* [About this task] Take each line of the data that contains the string "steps" and copy it.

* [Data]
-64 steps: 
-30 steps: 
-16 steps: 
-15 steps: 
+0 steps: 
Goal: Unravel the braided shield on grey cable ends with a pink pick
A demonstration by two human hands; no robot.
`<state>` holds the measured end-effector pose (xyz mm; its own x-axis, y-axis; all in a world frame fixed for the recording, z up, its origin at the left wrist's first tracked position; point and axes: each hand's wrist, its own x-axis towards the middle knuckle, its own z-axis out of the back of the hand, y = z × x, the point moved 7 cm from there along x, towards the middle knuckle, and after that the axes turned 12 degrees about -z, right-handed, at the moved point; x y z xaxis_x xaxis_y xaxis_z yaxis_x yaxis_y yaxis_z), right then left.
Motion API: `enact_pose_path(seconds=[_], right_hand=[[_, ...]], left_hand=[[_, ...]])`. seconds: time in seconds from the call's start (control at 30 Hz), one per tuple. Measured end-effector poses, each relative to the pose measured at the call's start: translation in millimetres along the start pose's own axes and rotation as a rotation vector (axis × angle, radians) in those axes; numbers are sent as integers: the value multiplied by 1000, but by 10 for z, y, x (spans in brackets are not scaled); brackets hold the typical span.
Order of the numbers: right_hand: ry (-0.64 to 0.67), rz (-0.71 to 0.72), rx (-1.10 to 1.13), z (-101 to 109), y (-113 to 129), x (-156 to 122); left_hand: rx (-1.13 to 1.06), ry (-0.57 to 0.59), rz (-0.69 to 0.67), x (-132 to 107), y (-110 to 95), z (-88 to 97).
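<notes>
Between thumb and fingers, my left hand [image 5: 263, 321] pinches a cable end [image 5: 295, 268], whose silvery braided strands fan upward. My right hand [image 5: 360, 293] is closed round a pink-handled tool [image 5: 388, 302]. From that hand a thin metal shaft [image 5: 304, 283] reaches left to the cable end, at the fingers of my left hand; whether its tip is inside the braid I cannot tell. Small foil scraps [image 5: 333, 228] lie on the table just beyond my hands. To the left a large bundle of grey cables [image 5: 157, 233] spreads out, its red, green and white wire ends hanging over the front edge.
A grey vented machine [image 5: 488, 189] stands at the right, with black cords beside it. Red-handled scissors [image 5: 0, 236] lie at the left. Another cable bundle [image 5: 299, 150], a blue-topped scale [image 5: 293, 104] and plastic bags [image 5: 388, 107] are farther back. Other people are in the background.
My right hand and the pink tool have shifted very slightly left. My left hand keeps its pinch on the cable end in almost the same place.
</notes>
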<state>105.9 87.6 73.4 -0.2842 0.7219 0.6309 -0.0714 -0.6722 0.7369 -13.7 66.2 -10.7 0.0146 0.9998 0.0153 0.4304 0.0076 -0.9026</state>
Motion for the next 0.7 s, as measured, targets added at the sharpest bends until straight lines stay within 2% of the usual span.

* [Written solution]
-64 steps: 
-30 steps: 
-16 steps: 
-15 steps: 
+0 steps: 

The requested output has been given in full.